→ Available data:
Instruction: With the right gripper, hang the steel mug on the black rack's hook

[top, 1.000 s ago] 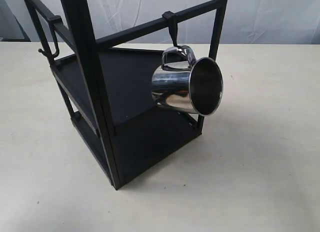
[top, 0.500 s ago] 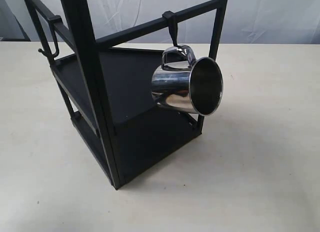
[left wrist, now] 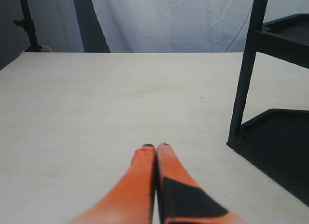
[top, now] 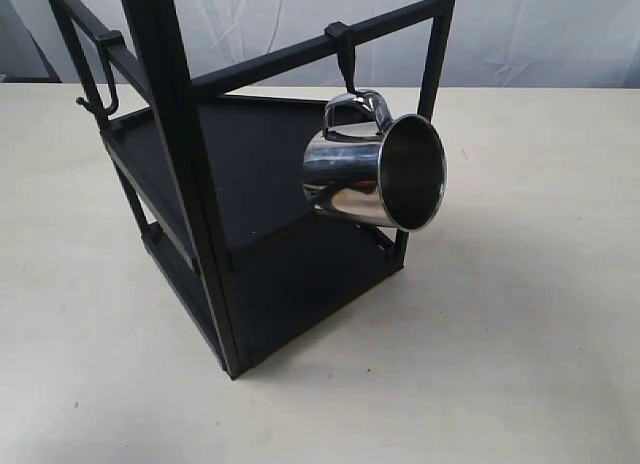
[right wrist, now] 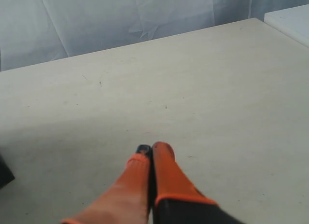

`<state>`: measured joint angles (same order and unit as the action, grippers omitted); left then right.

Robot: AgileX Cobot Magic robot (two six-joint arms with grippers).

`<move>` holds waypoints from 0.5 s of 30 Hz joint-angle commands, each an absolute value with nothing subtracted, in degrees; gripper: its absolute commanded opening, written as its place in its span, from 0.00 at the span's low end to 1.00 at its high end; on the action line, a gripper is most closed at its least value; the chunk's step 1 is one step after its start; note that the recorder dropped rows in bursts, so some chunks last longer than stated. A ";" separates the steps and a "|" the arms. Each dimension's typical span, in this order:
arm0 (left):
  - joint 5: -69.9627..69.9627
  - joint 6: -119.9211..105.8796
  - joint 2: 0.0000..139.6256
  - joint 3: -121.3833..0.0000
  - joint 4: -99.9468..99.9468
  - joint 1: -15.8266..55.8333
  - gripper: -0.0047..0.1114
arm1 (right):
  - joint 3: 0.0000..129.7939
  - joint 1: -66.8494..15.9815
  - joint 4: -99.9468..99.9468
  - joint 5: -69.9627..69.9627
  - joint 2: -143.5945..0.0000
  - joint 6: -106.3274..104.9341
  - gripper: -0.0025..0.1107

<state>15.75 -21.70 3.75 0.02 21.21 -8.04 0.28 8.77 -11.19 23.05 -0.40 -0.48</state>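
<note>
The steel mug (top: 372, 174) hangs by its looped handle from the short black peg hook (top: 344, 52) clipped on a crossbar of the black rack (top: 185, 184), its open mouth tilted toward the right. No gripper shows in the exterior view. My right gripper (right wrist: 151, 147) is shut with nothing between its orange fingers, low over bare table, away from the mug. My left gripper (left wrist: 155, 147) is shut and empty too, over the table with a post of the black rack (left wrist: 244, 84) to one side.
A thin curved black hook (top: 103, 79) hangs on the rack's left crossbar. The rack's lower shelf (left wrist: 285, 137) lies close to the left gripper. White cloth backs the table. A pale block (right wrist: 289, 19) shows at the table's far corner.
</note>
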 commanded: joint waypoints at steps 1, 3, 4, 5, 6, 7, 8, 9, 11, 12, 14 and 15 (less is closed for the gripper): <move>14.84 -21.78 3.34 0.00 22.03 -7.82 0.05 | 0.00 9.15 -10.72 22.58 0.00 -0.34 0.02; 14.84 -21.78 3.34 0.00 22.03 -7.82 0.05 | 0.00 9.15 -10.72 22.58 0.00 -0.34 0.02; 14.84 -21.78 3.34 0.00 22.03 -7.82 0.05 | 0.00 9.15 -10.89 22.58 0.00 -0.35 0.02; 14.84 -21.78 3.34 0.00 22.03 -7.82 0.05 | 0.00 9.15 -10.97 22.58 0.00 -0.35 0.02; 14.84 -21.78 3.34 0.00 22.03 -7.82 0.05 | 0.00 9.15 -11.10 22.58 0.00 -0.35 0.02; 14.84 -21.78 3.34 0.00 22.03 -7.82 0.05 | 0.00 9.15 -11.10 22.58 0.00 -0.35 0.02; 14.84 -21.78 3.34 0.00 22.03 -7.82 0.05 | 0.00 9.15 -11.10 22.58 0.00 -0.35 0.02; 14.84 -21.78 3.34 0.00 22.03 -7.82 0.05 | 0.00 9.15 -11.10 22.58 0.00 -0.35 0.02; 14.84 -21.78 3.34 0.00 22.03 -7.82 0.05 | 0.00 9.15 -11.10 22.58 0.00 -0.35 0.02; 14.84 -21.78 3.34 0.00 22.03 -7.82 0.05 | 0.00 9.15 -11.10 22.58 0.00 -0.35 0.02; 14.84 -21.78 3.34 0.00 22.03 -7.82 0.05 | 0.00 9.15 -11.10 22.58 0.00 -0.35 0.02; 14.84 -21.78 3.34 0.00 22.03 -7.82 0.05 | 0.00 9.15 -11.10 22.58 0.00 -0.35 0.02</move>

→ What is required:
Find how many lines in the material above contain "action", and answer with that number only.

→ Exercise output:
2